Comment leur reprocher à ces dirigeants, qui, souvent, se partagent à peine le SMIC à deux ?
Comment leur reprocher, à eux, qui, quand ils perdent leur emploi, perdent également leurs biens personnels et se retrouvent au ban de la société ? Quelle solidarité pour ceux-là, qui, à travers leur propre emploi, ont créé celui des autres ?
La sortie de la crise ne pourra se faire que par la croissance dont les TPE sont le principal moteur : sans elles, pas d’emplois. Sans elles, surtout, pas de grandes entreprises qui trouvent dans ces premières autant de fournisseurs et sous-traitants, que de clients contribuant à la consommation intérieure.
Les mesures annoncées vont donc dans le bon sens, mais les signes attendus ne sont pas encore là.
Il faut saluer le chèque-emploi entreprise, mais aller plus loin dans ce dispositif qui laisse encore trop de marge d’erreur et conduira à son échec.
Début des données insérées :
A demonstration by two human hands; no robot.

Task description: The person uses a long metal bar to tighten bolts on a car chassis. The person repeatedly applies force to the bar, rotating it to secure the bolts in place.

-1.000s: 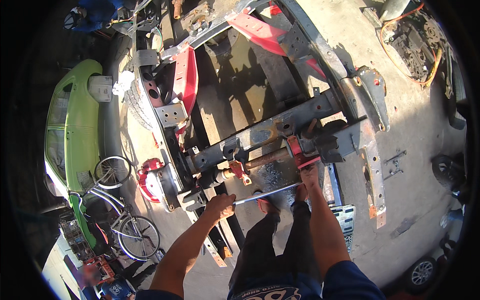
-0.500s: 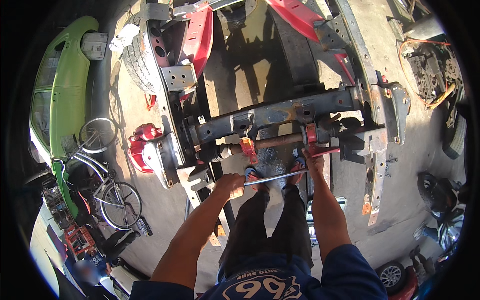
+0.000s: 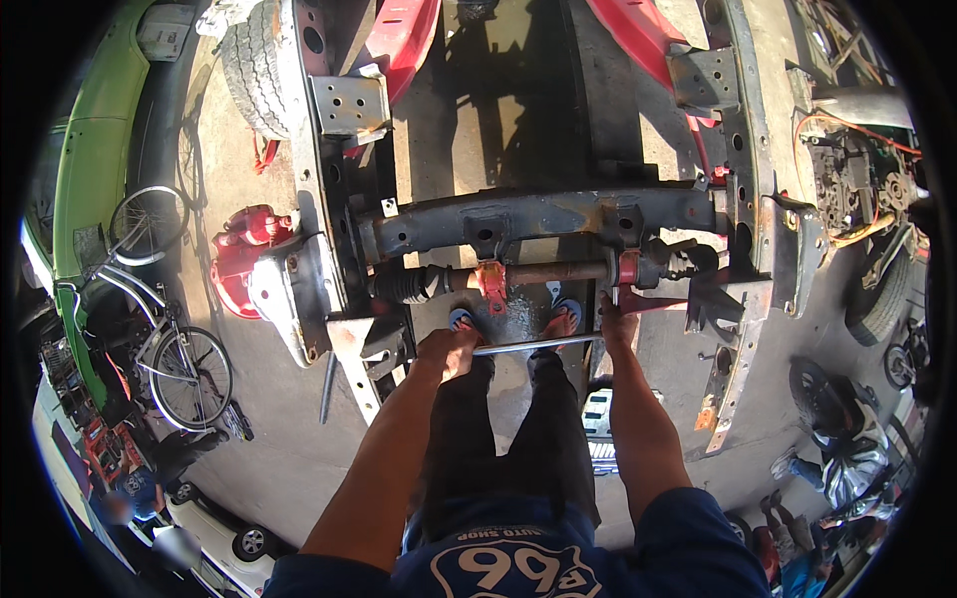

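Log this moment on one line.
left hand: closed on silver bar | right hand: at bar's right end, grip unclear, near red bracket | beyond: dark crossmember

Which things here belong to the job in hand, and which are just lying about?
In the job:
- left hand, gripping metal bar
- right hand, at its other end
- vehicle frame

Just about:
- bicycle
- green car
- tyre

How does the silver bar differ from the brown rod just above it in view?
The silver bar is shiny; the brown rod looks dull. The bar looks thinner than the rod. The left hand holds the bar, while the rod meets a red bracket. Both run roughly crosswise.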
La fluidification du recrutement est essentielle, mais reste soumise à la capacité, qui fait aujourd’hui défaut, de financer ces nouvelles embauches.
C’est pourquoi il faut revenir sur les 35 heures dans les TPE et mettre en place la réforme proposée par le Cerf, tant ces entreprises et leurs salariés sont pénalisés par ce dispositif :
1. Suppression des charges payées par le salarié de la 35ème à la 40ème heure (+ 25% d’augmentation),
2. Exonération du revenu du travail de la 35ème à la 40ème heure, sur des salaires non majorés ;
3. Versement des charges patronales, dès la 35ème heure, à une caisse de solidarité aux personnes âgées.
Il faut aller au bout de la demande du Cerf en matière de préventions des défaillances dans les TPE (48 000 en 2003), afin de mettre un terme au plan social annuel prévu de plus de 200 000 emplois salariés auxquels il faut ajouter l’emploi des patrons non protégés et de leurs conjoints. L’accompagnement personnalisé est une urgence.
Il faut garantir l’efficacité des lois Galland et Royer, par leur application stricte, avant de vouloir en changer, et rompre avec l’oligopole de la grande distribution qui fausse la concurrence et les prix, détruit l’emploi, le commerce et l’innovation en verrouillant le marché, tout en favorisant les délocalisations.
Il faut réparer au plus vite l’injustice consistant à ne pas légiférer rapidement sur l’exonération de la plus-value commerciale, qui représente, bien souvent, le fruit légitime d’une vie de travail.
Enfin, l’Etat ne doit pas promouvoir la création d’entreprise en tant que telle, mais faire en sorte que le statut d’entrepreneur soit le plus enviable : car sans entrepreneur, pas d’entreprise et pas de création d’emploi. A voir les aspirations des jeunes, suite à l’acharnement syndical, administratif et réglementaire,l’entrepreneuriat a perdu ce statut.
Il faut donc que soit inscrit, dans les textes régissant les services publiques, leur rôle de conseil aux administrés que sont les entreprises, avant leur rôle de contrôle et de sanction : le Premier Ministre a annoncé un pas dans le sens de cette proposition du Cerf lors de son discours de politique général ; Christian Jacob, ancien Ministre des PME, en aura donc la charge de la mise en œuvre : les espoirs sont aussi grands que le bénéfice commun que nous pourrons, tous, en tirer.
La lutte pour l’emploi et la création de richesse ne pourra se gagner que par un engagement sans faille dans la lutte contre la précarité à laquelle sont soumises les très petites entreprises : sur ce terrain-là, les 2 300 000 « petits » patrons qui font vivre 20 millions de citoyens, attendent un engagement fort et clair d’un gouvernement qui ne doit pas s’appuyer sur une représentation faussée et inopérante.